Six syndicats ont appelé lundi à une nouvelle journée de mobilisation sur les retraites le 24 juin

CGT, CFDT, CFTC, Solidaires, Unsa et FSU l'ont annoncé après une réunion pour envisager de nouvelles actions contre la réforme des retraites, après les manifestations du 27 mai qui ont réuni entre 395.000 et un million de personnes selon les estimations.Le gouvernement doit présenter son projet de réforme dans la seconde quinzaine de juin.

François Chérèque (g) et Bernard Thibault (d) à la manifestation parisienne contre la réforme des retraites le 27 mai
François Chérèque (g) et Bernard Thibault (d) à la manifestation parisienne contre la réforme des retraites le 27 mai (AFP / Joël Saget)

CGT, CFDT, CFTC, Solidaires, Unsa et FSU l'ont annoncé après une réunion pour envisager de nouvelles actions contre la réforme des retraites, après les manifestations du 27 mai qui ont réuni entre 395.000 et un million de personnes selon les estimations.

Le gouvernement doit présenter son projet de réforme dans la seconde quinzaine de juin.

"La remise en cause de l'âge légal à 60 ans est inacceptable et injuste", a affirmé l'intersyndicale à l'issue d'une réunion à Montreuil. "Les orientations du gouvernement ignorent l'essentiel des exigences formulées par les organisations syndicales", ajoute le communiqué commun.

Les responsables de l'intersyndicale ont indiqué lors d'un point de presse qu'ils décideraient le 14 juin, à l'occasion d'une prochaine réunion, des modalités précises de la journée du 24 juin (grèves, manifestations).

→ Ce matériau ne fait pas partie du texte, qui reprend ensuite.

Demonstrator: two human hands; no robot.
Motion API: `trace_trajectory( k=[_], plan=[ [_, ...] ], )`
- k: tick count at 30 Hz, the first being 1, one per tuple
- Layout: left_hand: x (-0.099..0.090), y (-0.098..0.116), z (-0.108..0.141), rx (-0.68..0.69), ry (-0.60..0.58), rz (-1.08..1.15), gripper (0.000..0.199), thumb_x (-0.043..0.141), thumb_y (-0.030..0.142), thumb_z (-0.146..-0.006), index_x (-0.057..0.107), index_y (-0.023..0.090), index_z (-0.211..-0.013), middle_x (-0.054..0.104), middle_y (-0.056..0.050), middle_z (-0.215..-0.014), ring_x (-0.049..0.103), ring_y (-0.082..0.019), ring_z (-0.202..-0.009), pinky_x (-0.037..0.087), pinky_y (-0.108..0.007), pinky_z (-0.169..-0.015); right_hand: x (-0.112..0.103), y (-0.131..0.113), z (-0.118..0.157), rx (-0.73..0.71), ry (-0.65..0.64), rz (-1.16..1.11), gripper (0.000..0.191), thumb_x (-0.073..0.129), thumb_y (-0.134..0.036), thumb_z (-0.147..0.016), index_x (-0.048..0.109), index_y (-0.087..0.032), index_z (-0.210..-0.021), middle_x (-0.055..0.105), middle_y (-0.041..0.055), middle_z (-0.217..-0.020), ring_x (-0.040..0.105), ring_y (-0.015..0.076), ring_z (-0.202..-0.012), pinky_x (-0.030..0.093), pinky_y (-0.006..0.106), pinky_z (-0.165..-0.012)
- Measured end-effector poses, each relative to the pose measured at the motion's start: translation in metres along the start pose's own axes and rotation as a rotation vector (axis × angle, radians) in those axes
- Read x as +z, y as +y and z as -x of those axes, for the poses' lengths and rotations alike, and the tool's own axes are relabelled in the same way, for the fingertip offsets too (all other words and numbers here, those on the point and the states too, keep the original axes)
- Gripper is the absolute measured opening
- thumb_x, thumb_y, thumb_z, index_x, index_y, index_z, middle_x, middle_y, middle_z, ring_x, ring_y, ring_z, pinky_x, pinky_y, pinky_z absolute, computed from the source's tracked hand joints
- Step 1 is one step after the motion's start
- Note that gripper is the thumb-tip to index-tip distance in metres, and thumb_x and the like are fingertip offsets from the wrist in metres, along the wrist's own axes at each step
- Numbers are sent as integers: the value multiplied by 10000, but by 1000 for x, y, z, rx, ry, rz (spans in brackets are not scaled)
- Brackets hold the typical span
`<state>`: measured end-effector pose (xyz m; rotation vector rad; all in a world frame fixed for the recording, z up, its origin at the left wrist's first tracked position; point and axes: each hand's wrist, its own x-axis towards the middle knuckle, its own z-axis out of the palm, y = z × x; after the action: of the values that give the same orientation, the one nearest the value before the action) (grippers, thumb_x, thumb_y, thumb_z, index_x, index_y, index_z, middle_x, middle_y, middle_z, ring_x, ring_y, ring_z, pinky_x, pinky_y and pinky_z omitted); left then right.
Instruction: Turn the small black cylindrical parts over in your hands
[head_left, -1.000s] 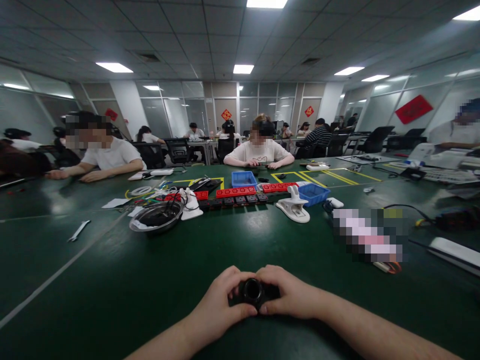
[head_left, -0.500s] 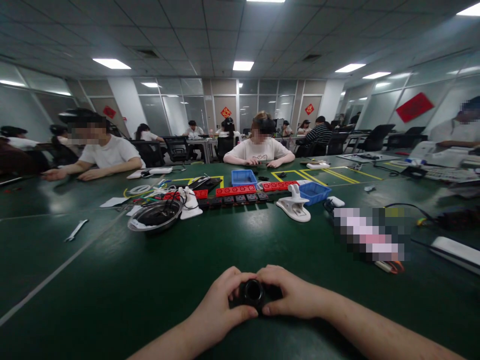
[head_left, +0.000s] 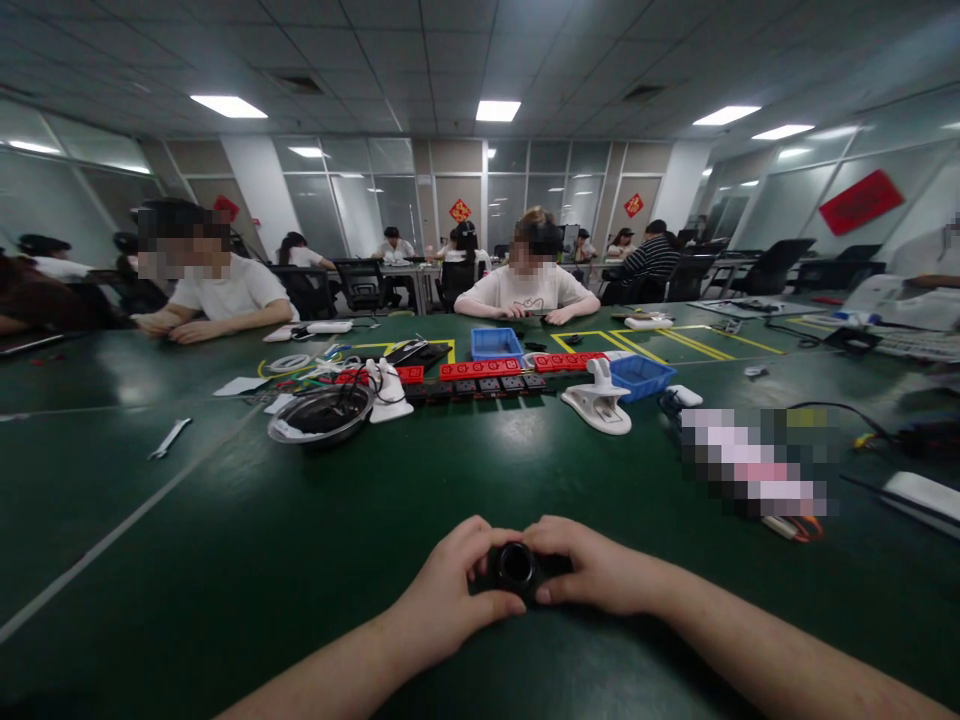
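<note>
Close to me at the near side of the green table is a black, round, hollow object [head_left: 517, 566] with a ring-like rim facing up; its exact kind does not show. My left hand [head_left: 466, 575] curls round its left side, thumb in front and fingers behind. From the other side my right hand [head_left: 581, 565] grips it the same way, its thumb at the front right. The thumbs nearly meet before it, and the fingertips come together at its far edge. Its lower part is hidden by my hands.
Across the green table [head_left: 450, 480] lie a metal bowl [head_left: 322, 432] with black contents, a white clip-on base [head_left: 600, 400], red socket strips [head_left: 480, 371], blue trays [head_left: 641, 375] and a wrench [head_left: 171, 438]. A blurred-out bundle [head_left: 750, 465] lies right. Co-workers sit opposite.
The whole view has shifted slightly, so the table things appear a little to the right. My hands keep the same hold on the black object. A co-worker at left has drawn their hands closer together.
</note>
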<state>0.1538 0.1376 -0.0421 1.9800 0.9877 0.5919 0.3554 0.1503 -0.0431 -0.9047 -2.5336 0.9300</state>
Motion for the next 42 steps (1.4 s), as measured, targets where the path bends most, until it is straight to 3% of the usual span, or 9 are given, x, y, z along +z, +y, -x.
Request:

Alors que les sondages montrent un fort attachement des Français à la retraite à 60 ans, la mobilisation dans la rue le 27 mars n'a pas été massive.

Le porte-parole du gouvernement Luc Chatel a estimé que "la faible mobilisation vient valider la méthode du gouvernement", ajoutant que les manifestations étaient "très en retrait par rapport au grand mouvement de 2003" contre la réforme Fillon sur les retraites.

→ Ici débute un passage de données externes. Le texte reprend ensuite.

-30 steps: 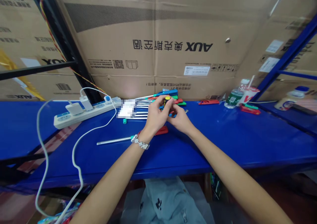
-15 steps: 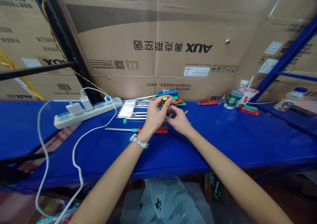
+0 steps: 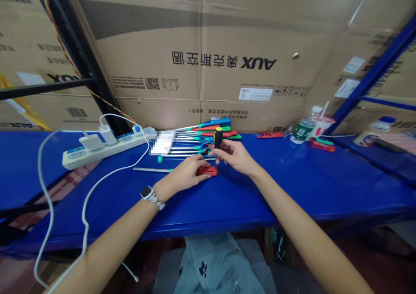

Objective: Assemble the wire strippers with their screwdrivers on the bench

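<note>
My left hand [image 3: 186,175] rests on the blue shelf [image 3: 292,185] and grips the red handle [image 3: 208,171] of a long screwdriver whose metal shaft [image 3: 151,169] sticks out to the left. My right hand [image 3: 236,155] holds a small black-and-yellow screwdriver [image 3: 218,139] upright, its tip pointing down at the red handle. Behind both hands lies a pile of screwdrivers [image 3: 208,131] with blue, green and red handles.
A white power strip [image 3: 97,149] with plugged chargers and a trailing white cable [image 3: 84,198] lies at the left. A water bottle [image 3: 303,128], a paper cup with straw [image 3: 320,125] and red tools [image 3: 271,134] stand at the right. Large cardboard boxes [image 3: 211,56] back the shelf.
My left hand let go of the small black-and-yellow screwdriver and dropped onto the red handle on the shelf. My right hand now holds the small screwdriver alone, upright.
</note>
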A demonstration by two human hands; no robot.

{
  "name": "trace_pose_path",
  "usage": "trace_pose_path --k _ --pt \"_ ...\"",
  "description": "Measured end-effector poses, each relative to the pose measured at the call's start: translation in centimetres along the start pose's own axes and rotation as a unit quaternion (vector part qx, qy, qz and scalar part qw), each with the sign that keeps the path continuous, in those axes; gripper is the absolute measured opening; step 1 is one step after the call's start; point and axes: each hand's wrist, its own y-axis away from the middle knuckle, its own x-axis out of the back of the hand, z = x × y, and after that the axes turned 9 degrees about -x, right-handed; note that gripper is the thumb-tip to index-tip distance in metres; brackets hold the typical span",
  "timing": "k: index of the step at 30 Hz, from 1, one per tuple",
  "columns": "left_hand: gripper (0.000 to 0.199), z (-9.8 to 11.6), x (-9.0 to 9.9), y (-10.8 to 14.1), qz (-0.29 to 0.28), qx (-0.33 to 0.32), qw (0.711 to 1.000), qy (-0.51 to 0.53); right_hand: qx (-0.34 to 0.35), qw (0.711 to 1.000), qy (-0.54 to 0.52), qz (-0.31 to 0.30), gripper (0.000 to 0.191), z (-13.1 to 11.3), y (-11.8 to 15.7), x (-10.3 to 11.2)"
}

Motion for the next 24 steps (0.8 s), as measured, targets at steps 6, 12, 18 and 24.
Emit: trace_pose_path --k 6,12,18,24 --pt "0.029 -0.7 -1.0 0.1 0.017 0.006 0.999 0.039 -0.002 0.999 0.007 0.047 0.041 0.0 -0.2 -0.8" --pt "0.027 -0.8 -1.5 0.4 0.031 0.02 0.999 0.03 -0.014 0.989 -0.025 0.146 0.046 0.9 0.4 -1.8" --pt "0.029 0.2 -1.4 0.4 0.026 0.02 0.999 0.01 -0.003 0.977 -0.019 0.211 0.048 -0.6 0.3 -1.6" --pt "0.042 1.4 0.6 1.7 0.008 0.026 0.997 -0.079 -0.077 0.966 0.19 0.157 0.045 -0.1 3.4 0.9"
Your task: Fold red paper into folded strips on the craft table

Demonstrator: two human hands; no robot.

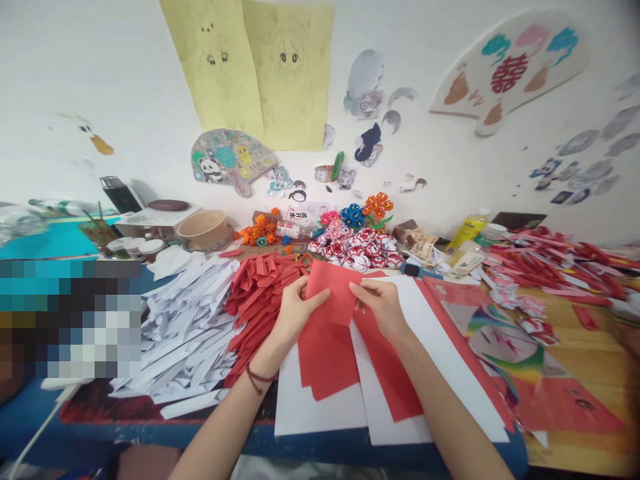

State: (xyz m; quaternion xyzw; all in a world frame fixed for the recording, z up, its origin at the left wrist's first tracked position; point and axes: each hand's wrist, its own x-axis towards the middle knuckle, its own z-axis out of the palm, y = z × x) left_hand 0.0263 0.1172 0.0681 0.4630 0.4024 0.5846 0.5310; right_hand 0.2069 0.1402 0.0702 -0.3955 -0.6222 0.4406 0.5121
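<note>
A piece of red paper [334, 283] is held up between my two hands over the table. My left hand [299, 303] pinches its left edge, thumb lying on the front face. At the right edge, the thumb and fingers of my right hand [383, 303] close on the sheet. Beneath them lie more red sheets [330, 370] and a red strip [393, 387], spread on white paper [320, 420]. Left of my hands is a heap of folded red strips [260, 287], with a larger pile of folded white strips [193, 333] beside it.
Red-and-white paper flowers [357, 250] and orange flowers [379, 207] stand at the back. Behind the white strips is a round tan bowl [203, 228]. Red and pink strips [550, 263] pile up at the right, near a yellow bottle [469, 230]. A white cable [37, 427] hangs at left.
</note>
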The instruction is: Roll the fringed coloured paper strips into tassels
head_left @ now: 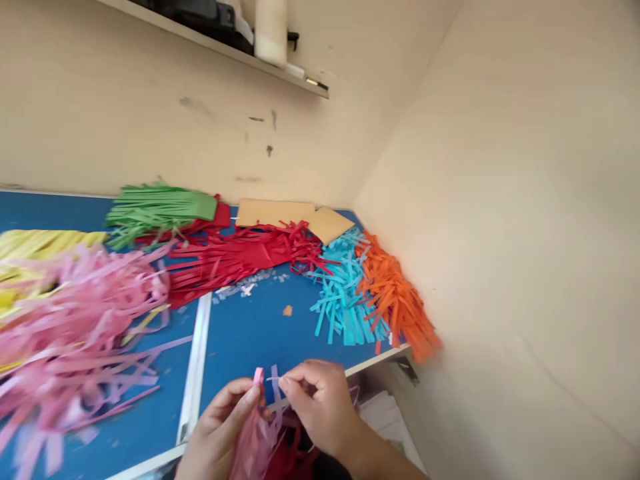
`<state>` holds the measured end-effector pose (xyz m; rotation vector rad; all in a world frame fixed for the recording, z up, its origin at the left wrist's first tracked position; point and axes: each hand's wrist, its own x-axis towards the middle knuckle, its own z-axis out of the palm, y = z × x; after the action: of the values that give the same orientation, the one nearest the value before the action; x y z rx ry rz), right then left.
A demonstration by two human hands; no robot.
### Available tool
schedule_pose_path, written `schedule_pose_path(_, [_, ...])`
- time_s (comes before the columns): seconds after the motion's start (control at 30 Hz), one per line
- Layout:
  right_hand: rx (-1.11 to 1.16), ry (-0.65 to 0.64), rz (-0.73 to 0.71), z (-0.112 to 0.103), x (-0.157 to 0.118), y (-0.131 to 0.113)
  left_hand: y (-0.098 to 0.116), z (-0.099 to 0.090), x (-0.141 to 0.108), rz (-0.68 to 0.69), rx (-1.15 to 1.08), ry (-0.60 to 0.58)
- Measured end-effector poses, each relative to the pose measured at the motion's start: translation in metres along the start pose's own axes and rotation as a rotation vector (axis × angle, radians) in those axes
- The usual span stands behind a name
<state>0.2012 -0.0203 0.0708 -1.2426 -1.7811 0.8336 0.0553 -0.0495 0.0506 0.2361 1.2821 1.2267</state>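
My left hand (225,423) is closed around a pink paper tassel (250,440), just under the small folded loop at its top. The tassel's fringe hangs down in front of my lap. Close on the right, my right hand (320,407) pinches a thin white string (273,379) between thumb and fingertips. The string's short end points at the loop; whether it touches the loop I cannot tell. A loose lilac strip stands up between both hands. Some red strips show below them, partly hidden by my right hand.
On the blue table (250,333) lie pink fringe (100,300), yellow fringe (50,243), green fringe (160,207), red fringe (240,253), turquoise fringe (345,287) and orange fringe (395,293). Tan paper pieces (275,212) rest at the back. A wall shelf (200,50) hangs above.
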Motion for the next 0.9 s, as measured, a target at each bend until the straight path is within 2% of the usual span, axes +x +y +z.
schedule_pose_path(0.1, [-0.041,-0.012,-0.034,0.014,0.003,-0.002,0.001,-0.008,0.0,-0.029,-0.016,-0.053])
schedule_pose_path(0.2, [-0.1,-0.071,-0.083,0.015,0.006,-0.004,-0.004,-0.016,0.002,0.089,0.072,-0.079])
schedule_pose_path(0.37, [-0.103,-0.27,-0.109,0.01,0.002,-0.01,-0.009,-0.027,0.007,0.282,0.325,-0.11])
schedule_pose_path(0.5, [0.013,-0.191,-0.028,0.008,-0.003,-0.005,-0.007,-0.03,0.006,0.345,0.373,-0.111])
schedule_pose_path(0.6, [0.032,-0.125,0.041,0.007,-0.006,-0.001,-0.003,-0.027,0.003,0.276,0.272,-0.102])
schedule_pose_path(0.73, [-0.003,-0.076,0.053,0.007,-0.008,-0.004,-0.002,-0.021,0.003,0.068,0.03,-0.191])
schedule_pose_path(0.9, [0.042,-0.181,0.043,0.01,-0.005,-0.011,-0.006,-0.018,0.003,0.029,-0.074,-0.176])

"Avec très peu de temps de réaction, je trouve que c'est une journée honorable", a estimé au contraire le numéro un de la CFDT François Chérèque. Il a souligné que cette journée d'action survenait "simplement 36 heures après l'annonce du gouvernement" du recul de l'âge légal.

Les syndicats prévoient une montée en puissance de la mobilisation. Responsable du syndicat Solidaires, Pierre Khalfa reconnaît qu'"il n'y a pas eu de saut qualitatif" en termes d'affluence aux cortèges de jeudi, un peu supérieure à la précédente journée du 23 mars. "On est dans un processus de montée lente de la mobilisation. Mais il y a une montée."

"Le véritable moment d'affrontement aura lieu en septembre", estime Pierre Khalfa. "Il faut créer les conditions pour peser en septembre", renchérit Eric Aubin, proche de Bernard Thibault.

Le ministre du Travail Eric Woerth a indiqué la semaine dernière que le gouvernement avait l'intention de reporter l'âge de départ légal à la retraite au-delà de 60 ans, sans préciser de combien. "62, 63, 61, nous verrons tout cela", a-t-il répété samedi sur RTL. L'âge auquel il est actuellement possible de bénéficier automatiquement d'une pension à taux plein (65 ans) serait lui aussi relevé.

Le ministre du Travail aussi indiqué dimanche qu'il réfléchissait à une application individuelle des futures règles sur la pénibilité.

Eric Woerth devrait dévoiler son projet de loi vers le 20 juin et le présenter en juillet au conseil des ministres pour qu'il soit examiné en septembre au Parlement.